Academia is political. Every research is political. Therefore, maybe, we should look for solutions also in the realm of politics.
Just recently all 4 major Berlin universities that is Freie Universität (FU), Humboldt-Universität (HU), Technische Universität (TU) and Charité have terminated their contract with Elsevier. Big and good. It shows that things can be done even on a relatively small scale. This step is a part of a larger fight to introduce a country-wide flatrate in subscription fees throughout Germany. If it succeeds it will significantly lower the cost of journal access and possibly of publishing articles in the open access model. Similar moves have been made in the Netherlands, Taiwan and in Finland there is an on-going boycott. As much as it is needed
this is not enough.
Instead of replacing the system those moves just try to fix it. And the system of academic journal publishing is broken. I am not saying that it is beyond repair but it is highly doubtful that such repair is worth the resources that need to be put into it.
It is also highly morally and ethically doubtful if deals with big publishers are acceptable at all. If it costs 5000$ to publish an article in open access and it gets lowered to 500$ or even 100$ it is still 500$ and 100$ too much. Open access means freedom of access to knowledge not pre-paid access to knowledge. That is just shifting the cost. There are even schemes inside universities and grant projects to pay the cost of open access that are used to pay those fees. This is perverse. This money should be restricted only to truly open access publishers and should never find its way to the pocket of journals charging up to 50 000$ for a yearly subscription.
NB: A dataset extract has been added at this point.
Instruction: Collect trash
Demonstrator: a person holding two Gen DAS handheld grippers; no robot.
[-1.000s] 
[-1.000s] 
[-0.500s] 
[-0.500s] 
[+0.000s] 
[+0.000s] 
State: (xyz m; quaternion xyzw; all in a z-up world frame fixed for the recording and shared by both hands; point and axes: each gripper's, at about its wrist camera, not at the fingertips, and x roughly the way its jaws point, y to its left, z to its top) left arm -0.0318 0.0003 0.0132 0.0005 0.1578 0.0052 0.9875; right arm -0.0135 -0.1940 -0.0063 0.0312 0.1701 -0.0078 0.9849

At the end of the day it is an equivalent of having to pay your landlord to access books on your own shelf.
Universities, libraries, even larger groups of researchers have demonstrated that it is possible to exert pressure on big publishers. Such pressure is important and beneficial, but to change the situation quickly we need
a political solution.
There is one and it involves a form of academic communism. Its applicability and usability would vary from country to country - definitely easier to enact it in EU countries than, let’s say, in the USA.
A government announces that, let’s say in three years time, 2/3 of the newly published articles in order to count for academic output must be open access and not for profit open access to boot3. This number can be increased over time to reach 100% and at the beginning could involve only selected fields (history, we should volunteer). Since in an European context it is mainly the government that pays for higher education (sometimes at a more local level) it has the ability to withhold the funds spent on those subscriptions. This money comes from taxes, so a move like that might even be presented as a valid campaign promise and by such be spared the fate of a political suicide. In order to make this enforceable a quota of those articles would have to be published in local journals (to avoid a “scientific migration”).4
There are open access journals out there aplenty. They just need a little push. More of them will sprout if the government helps with proper regulation. There are countries (like Poland for example) where a vast majority of journals are published by the universities or research institutions themselves and in effect are either open access or their price point is very low. There are problems with this system, agreed (limited outreach for example), but that can change.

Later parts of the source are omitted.